Larnie: The team trained six days a week: on Monday, Tuesday, Thursday and Fridays at Los Alamitos Joint Training Base from 7:30 a.m. to 10:30 a.m. and then 1:30 p.m. to 4:30 p.m. On Wednesdays and Saturdays, we train from 7:30 a.m. to 11:30 a.m. Morning training involves a lot of swimming and leg sets, while the afternoon involves a lot more tactics. I’m present at all trainings and lifts and start my day at 6:30am and leave at 6:30pm. I provide treatments before, between and after training sessions, and am supported by our massage therapists, acupuncturists, our sports dieting, and sports performance coach. Our travel was extensive, and required a lot of preparation in bringing our athletic training room on the road. During travel, I serve as an extension of those the other providers that support the team.
G: What was the highlight of your trip to Rio?
Larnie: My highlight of my trip to Rio was jumping in to the Olympic Pool after the last second of the Gold Medal Match and meeting in the team in the middle for a huddle. We put our hands in and did our 1-2-3 USA cheer. I jumped in the pool with my clothes on including my shoes. I’ve never done that before, it’s was challenging and felt like I was going to drown at times. But I was surrounded by a group of women who play water polo that have people hanging on their necks trying to drown them. I was going to be okay. At one moment, I just had to float on my back and give thanks. The success of this team involved so much hard work, sacrifice, time of many people pulling in the same direction to achieve one goal and WE DID IT.

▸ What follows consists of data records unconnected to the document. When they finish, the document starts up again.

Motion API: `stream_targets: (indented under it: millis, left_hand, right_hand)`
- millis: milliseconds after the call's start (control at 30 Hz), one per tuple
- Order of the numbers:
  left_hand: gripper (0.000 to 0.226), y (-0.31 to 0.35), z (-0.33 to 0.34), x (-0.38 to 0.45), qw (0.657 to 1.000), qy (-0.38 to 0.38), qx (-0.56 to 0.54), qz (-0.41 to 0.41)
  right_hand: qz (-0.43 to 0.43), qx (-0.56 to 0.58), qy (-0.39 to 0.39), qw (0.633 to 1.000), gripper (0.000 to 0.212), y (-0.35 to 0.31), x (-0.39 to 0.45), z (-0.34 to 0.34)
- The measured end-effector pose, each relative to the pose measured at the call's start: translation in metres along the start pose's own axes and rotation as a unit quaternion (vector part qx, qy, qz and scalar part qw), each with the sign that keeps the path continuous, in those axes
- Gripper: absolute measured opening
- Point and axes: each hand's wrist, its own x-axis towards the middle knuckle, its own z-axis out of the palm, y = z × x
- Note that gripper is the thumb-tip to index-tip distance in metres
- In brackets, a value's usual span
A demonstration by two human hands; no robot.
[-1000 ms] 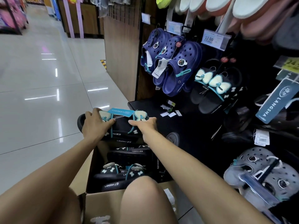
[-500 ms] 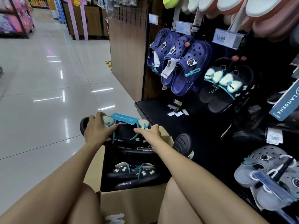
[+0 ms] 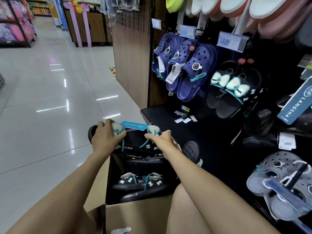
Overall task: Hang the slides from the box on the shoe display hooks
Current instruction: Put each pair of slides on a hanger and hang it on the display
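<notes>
Both hands over the far end of the cardboard box [image 3: 135,215], holding up one pair of black slides [image 3: 135,144]. Left hand [image 3: 103,139] wrapped over the left slide, fingers closed on its strap beside the pale bow. Right hand [image 3: 162,138] gripping the right slide, fingers pinched shut on its strap by the other bow. Blue tag [image 3: 134,125] lying across the top of the pair, between the two hands. More black slides [image 3: 140,184] with white bows still inside the box, stacked near its close wall. Box on the shiny floor [image 3: 42,107], right beside the low black shelf [image 3: 162,115] of the shoe display. On the hooks above that shelf: dark blue clogs [image 3: 189,68] to the left, and a matching pair of black bow slides [image 3: 231,92] just to their right. Price label [image 3: 232,41] reading 12.00 above them. Grey clogs [image 3: 278,179] hanging low at the right edge.
</notes>
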Motion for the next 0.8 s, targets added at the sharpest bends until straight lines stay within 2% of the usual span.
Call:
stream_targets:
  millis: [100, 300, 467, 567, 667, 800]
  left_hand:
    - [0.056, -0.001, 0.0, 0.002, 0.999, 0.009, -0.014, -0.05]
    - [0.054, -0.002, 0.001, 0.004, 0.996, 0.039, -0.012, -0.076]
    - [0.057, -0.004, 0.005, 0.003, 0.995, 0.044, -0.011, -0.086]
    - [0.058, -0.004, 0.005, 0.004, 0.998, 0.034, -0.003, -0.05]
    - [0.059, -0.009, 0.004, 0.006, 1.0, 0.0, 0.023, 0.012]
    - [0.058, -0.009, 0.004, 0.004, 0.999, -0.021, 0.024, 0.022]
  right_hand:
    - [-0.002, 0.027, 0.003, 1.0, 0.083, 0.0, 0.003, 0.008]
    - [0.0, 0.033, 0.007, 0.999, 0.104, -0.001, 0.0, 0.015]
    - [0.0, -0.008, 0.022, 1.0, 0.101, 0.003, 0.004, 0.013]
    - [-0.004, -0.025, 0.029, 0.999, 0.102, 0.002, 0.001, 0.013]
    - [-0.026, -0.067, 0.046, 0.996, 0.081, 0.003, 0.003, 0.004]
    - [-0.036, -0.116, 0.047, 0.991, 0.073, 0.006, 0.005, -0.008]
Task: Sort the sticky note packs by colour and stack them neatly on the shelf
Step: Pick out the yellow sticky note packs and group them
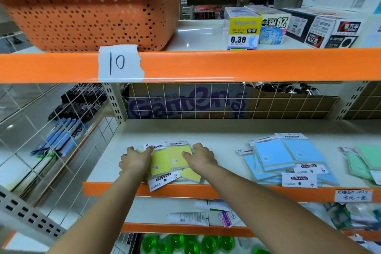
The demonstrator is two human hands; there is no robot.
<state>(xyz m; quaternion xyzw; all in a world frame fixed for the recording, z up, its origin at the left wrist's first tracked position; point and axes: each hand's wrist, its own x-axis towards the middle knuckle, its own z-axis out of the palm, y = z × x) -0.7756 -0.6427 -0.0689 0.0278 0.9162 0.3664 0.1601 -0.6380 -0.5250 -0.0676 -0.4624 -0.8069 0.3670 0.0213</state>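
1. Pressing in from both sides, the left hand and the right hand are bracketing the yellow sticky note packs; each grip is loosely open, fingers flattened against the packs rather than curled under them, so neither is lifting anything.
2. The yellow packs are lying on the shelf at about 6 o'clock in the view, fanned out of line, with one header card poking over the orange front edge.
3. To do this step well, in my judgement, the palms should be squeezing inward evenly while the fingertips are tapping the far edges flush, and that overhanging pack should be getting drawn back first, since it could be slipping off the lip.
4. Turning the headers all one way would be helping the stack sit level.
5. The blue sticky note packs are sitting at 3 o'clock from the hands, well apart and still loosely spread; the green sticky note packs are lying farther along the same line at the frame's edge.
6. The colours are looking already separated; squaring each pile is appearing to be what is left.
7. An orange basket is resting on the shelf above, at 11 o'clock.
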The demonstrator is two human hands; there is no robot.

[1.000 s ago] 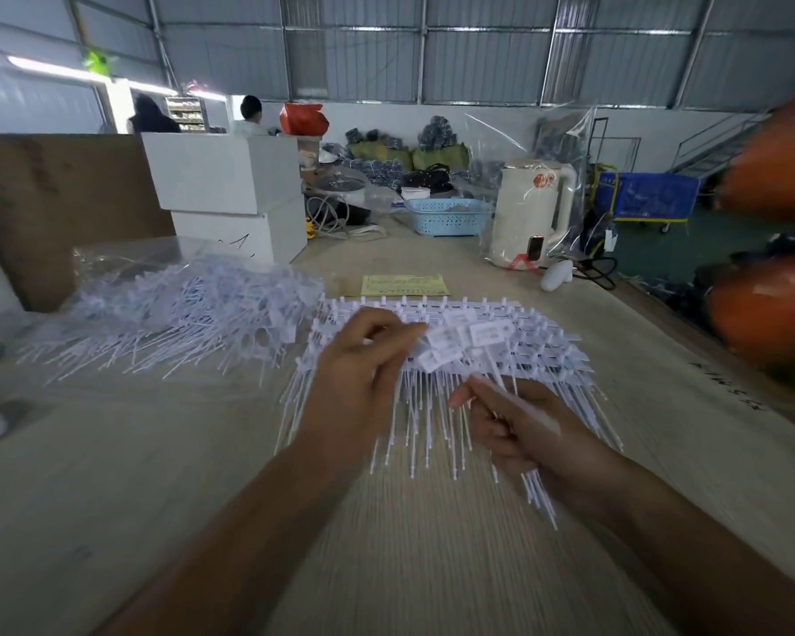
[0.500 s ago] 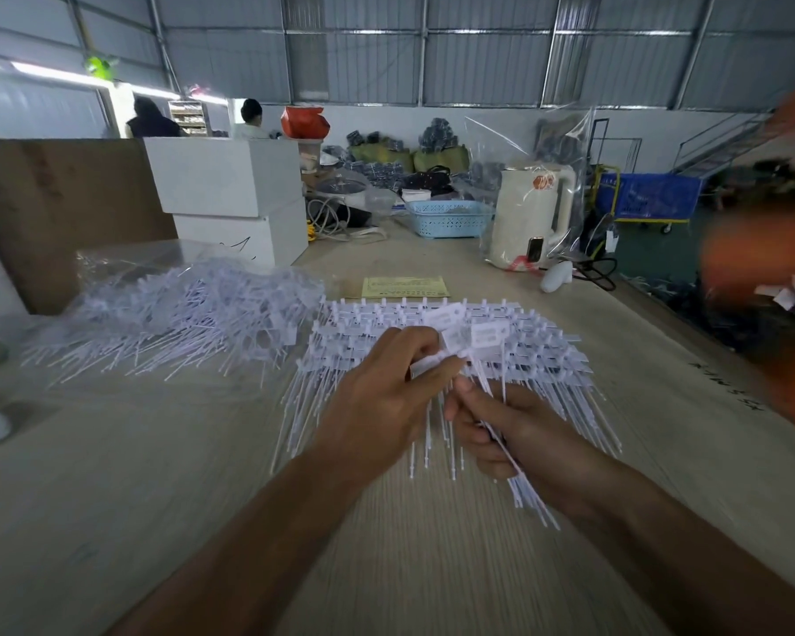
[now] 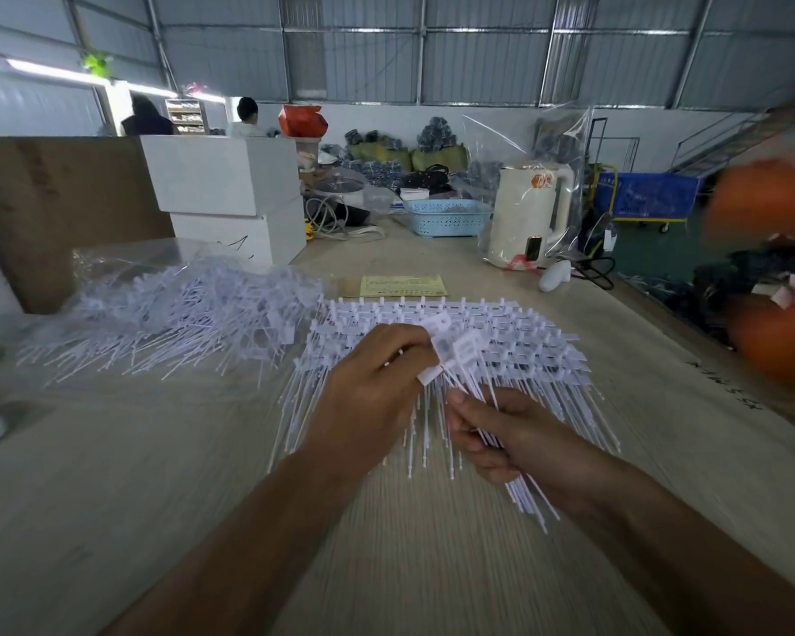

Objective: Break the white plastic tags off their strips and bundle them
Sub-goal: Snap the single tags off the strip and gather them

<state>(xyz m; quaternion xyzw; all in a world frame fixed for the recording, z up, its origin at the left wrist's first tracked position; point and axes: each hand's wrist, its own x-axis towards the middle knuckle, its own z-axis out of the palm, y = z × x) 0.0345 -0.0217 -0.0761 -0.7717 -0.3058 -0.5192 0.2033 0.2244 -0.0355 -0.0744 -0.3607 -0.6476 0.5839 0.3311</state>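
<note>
A fan of white plastic tag strips point(image 3: 515, 332) lies on the table in front of me. My right hand point(image 3: 515, 438) grips a bundle of loose white tags point(image 3: 524, 488) by their stems, with the flat heads pointing up and away. My left hand point(image 3: 372, 397) pinches the head of a white tag point(image 3: 441, 332) at the top of that bundle, just above the strips. The two hands nearly touch. A heap of loose white tags point(image 3: 180, 309) lies on clear plastic to the left.
A yellow paper slip point(image 3: 402, 285) lies behind the strips. White boxes point(image 3: 230, 195), a blue basket point(image 3: 446, 215) and a bagged white kettle point(image 3: 528, 213) stand further back. A blurred orange shape point(image 3: 772, 268) fills the right edge. A brown board point(image 3: 42, 213) leans at left.
My left hand moved from the strips to the heads of the bundle in my right hand. The right hand rose slightly towards it, and both now meet over the strips.
</note>
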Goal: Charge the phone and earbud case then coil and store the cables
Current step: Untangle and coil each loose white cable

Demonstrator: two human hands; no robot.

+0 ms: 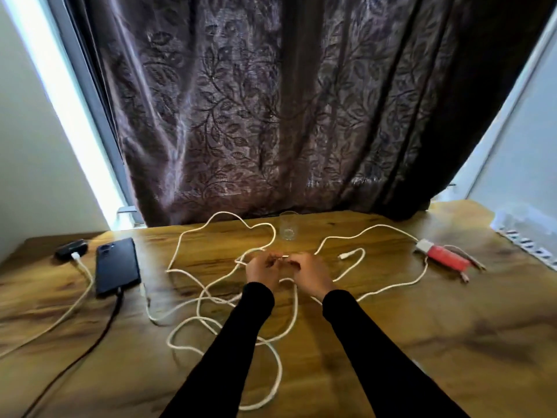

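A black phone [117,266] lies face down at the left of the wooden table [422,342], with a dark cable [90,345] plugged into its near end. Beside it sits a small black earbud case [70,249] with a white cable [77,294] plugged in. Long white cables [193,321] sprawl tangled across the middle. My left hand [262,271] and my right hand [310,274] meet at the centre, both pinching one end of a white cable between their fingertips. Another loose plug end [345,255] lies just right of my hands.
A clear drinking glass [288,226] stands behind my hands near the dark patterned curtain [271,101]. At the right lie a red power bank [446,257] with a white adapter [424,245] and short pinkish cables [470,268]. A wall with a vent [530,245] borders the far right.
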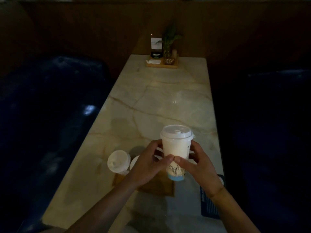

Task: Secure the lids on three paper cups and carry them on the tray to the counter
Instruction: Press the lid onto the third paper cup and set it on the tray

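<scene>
Third cup [134, 163] at 7 o'clock of the held cup [175, 148]: only a rim sliver shows, rest hidden behind left hand [148, 163]. Wooden tray [156, 185] mostly covered by both hands & cups. Right hand [200, 167] hides a white obj at its 3 o'clock; can't tell what. Blue card [208, 204] print too small to read. Far stand [161, 63] at 12 o'clock: items dim, blurred. Forearms cut by bottom edge.

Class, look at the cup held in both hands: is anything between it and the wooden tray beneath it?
Nothing visible blocks it. Both the left hand and right hand grip the lidded cup above the wooden tray. Another lidded cup stands at the tray's left end, beside that path, and a third is mostly hidden behind the left hand.
</scene>
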The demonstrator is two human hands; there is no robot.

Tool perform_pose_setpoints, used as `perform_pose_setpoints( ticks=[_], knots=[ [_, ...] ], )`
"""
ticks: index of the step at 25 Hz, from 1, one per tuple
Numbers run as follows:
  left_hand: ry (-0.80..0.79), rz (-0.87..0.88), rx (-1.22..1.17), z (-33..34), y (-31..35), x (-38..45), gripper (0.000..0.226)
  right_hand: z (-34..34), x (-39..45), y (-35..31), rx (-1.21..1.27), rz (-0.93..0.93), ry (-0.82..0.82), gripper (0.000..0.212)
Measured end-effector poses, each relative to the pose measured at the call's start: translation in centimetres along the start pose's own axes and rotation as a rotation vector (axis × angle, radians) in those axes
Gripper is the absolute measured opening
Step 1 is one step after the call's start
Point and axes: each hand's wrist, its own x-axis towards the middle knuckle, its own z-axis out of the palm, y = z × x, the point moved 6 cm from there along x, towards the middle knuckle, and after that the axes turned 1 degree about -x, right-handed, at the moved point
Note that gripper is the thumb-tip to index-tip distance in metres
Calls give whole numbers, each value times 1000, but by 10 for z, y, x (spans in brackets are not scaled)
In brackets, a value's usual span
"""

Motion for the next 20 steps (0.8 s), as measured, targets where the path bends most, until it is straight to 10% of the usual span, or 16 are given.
perform_pose_setpoints(
  ticks=[11, 20],
  knots=[
    [227, 1, 34, -3, 7, -56, 49, 23, -37, 0, 312, 76, 8, 62],
    [286, 571, 327, -36, 85, -53, 17, 21, -47, -6, 369, 110, -62, 53]
  ],
)
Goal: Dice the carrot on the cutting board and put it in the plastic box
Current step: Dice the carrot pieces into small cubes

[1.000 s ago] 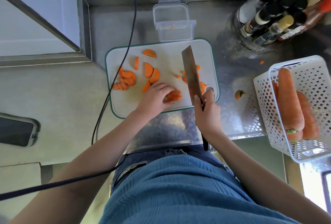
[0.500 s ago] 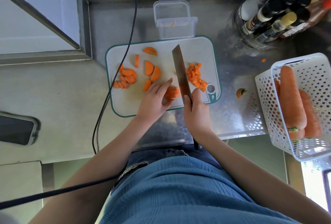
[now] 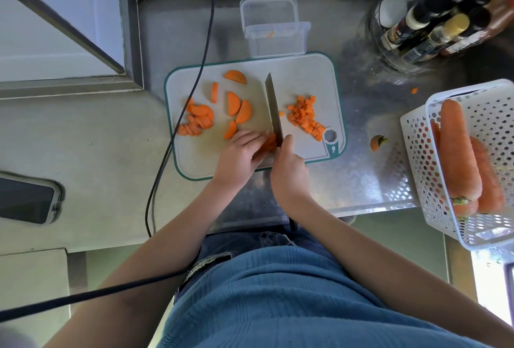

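Right hand (image 3: 289, 165) grips the handle of the knife (image 3: 274, 110), fingers curled round it; blade edge-down on the cutting board (image 3: 300, 75), its long axis running away from the person toward the plastic box (image 3: 274, 33). Left hand (image 3: 242, 153) sits just left of the blade, fingers bent over and pinning the small stack of carrot slices (image 3: 269, 142) being cut. That stack lies between the two hands, touching the blade's heel on its left side. Judgement: the coming cut turns on the stack lying crosswise to the blade, with left fingertips very close to the edge.

Diced cubes (image 3: 304, 117) are heaped right of the blade, near the board's hanging hole. Uncut half-round slices (image 3: 219, 111) lie left of it, well apart from the cubes. Box stands open at the board's far edge, nearly bare but for one small orange scrap inside. Judgement: dicing partly done, transfer not yet begun.

Beyond the board, on the counter: a carrot top (image 3: 377, 142), and a white basket (image 3: 417, 169) holding whole carrots (image 3: 459, 150).
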The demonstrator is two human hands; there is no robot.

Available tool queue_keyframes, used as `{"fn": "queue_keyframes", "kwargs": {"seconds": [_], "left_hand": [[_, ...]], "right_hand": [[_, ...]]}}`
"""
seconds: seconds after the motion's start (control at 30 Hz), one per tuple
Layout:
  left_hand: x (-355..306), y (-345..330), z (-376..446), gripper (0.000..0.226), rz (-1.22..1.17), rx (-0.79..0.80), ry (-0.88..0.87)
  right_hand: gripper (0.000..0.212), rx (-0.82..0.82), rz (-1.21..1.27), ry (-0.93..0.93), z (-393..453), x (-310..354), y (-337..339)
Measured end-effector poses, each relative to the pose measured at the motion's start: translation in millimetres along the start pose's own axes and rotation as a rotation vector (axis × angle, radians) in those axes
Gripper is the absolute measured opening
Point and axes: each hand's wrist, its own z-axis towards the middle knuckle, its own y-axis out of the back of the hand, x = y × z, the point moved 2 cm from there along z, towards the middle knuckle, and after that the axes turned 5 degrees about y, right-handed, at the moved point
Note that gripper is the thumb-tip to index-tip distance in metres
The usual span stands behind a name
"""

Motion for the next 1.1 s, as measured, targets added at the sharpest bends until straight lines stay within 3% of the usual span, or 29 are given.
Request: {"fn": "queue_keyframes", "kwargs": {"seconds": [0.17,0.27,0.33,0.5,0.63,0.97,1.1], "left_hand": [[2,-3,-2,0.036,0.013,-0.023,0.016],[-3,-5,0,0.033,0.000,-0.042,0.028],[-8,-7,5,0.029,-0.029,-0.042,0.051],[-11,-5,4,0.051,-0.102,0.013,0.099],[-6,3,-2,0.044,-0.104,-0.026,0.085],[-5,-7,5,0.027,-0.080,-0.029,-0.015],[-1,-11,5,0.030,-0.083,-0.012,-0.020]], "right_hand": [[0.017,0.011,-0.024,-0.006,3,-5,4],[0.005,-0.008,0.053,0.020,5,-13,17],[0.012,-0.054,0.145,0.022,3,-16,27],[0.015,-0.125,0.221,0.062,-6,-16,34],[0.011,-0.094,0.249,0.073,-8,-12,31],[0.009,-0.053,0.140,0.062,-2,-11,21],[0.006,0.012,-0.035,0.018,3,-13,10]]}}
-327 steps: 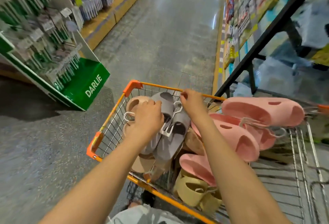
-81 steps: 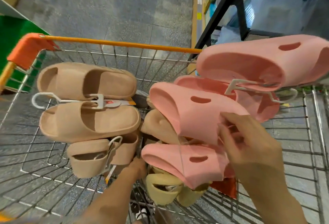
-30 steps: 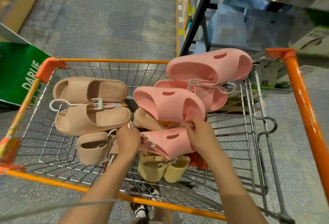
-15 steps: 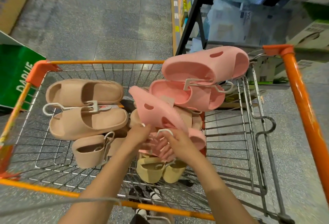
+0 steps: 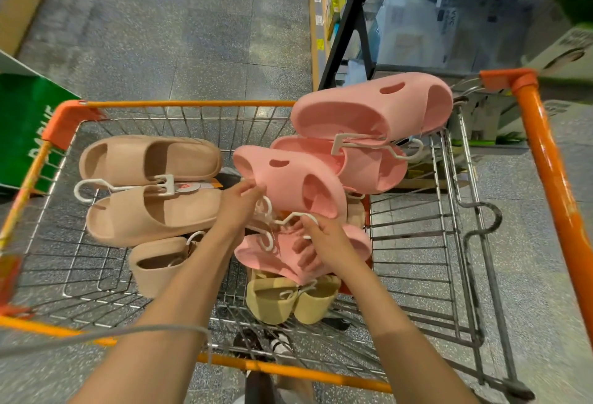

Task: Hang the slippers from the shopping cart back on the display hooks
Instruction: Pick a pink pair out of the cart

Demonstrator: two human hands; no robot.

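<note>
The orange wire shopping cart (image 5: 192, 103) holds several slipper pairs on white hangers. A pink pair (image 5: 288, 183) lies in the middle; my left hand (image 5: 239, 203) pinches its edge near the white hanger (image 5: 272, 223). My right hand (image 5: 324, 240) curls round that hanger's hook, with fingers over the lower pink slipper (image 5: 272, 257). A second pink pair (image 5: 369, 114) sits tilted against the cart's right side. Beige pairs lie at left (image 5: 144, 185) and lower left (image 5: 157, 262). A yellow pair (image 5: 288, 299) stands below my hands. No display hooks are in view.
A green display stand (image 5: 22, 127) stands left of the cart. Black metal shelving (image 5: 349, 24) with boxed goods rises at the right. Grey speckled aisle floor (image 5: 179, 34) stretches ahead. The cart's fold-out seat section (image 5: 449, 243) is at the right.
The upper pink slipper has turned back down flatter. My left hand moved up to its edge, and my right hand now grips the white hanger hook.
</note>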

G: Can you describe how water polo is played?
Larnie: Water polo is a combination of soccer, basketball, and hockey. Soccer because there is a goalie. Basketball because there is an element of passing and shooting, aggressive defense, fast breaks/counter attacks. Hockey because it’s aggressive, and there are moments of power plays where a player is ejected and puts a team up with another player in the field.
G: How does it feel to be representing the USA even with your Filipino heritage?
Larnie: The feelings and emotions that stir up are one of gratitude. I’m so thankful that God has given me this opportunity go through this process and the journey to serve in my position. The experience is a gift to be shared with the potential to plant seeds and inspire. To represent the USA and my Filipino heritage is a reminder that I’m a part of something that is greater than myself. I’m reminded of my parents and their desire for the American Dream like so many other Filipino families that come to the states. The desire for opportunity, the importance of work ethic, and doing so with graciousness and service.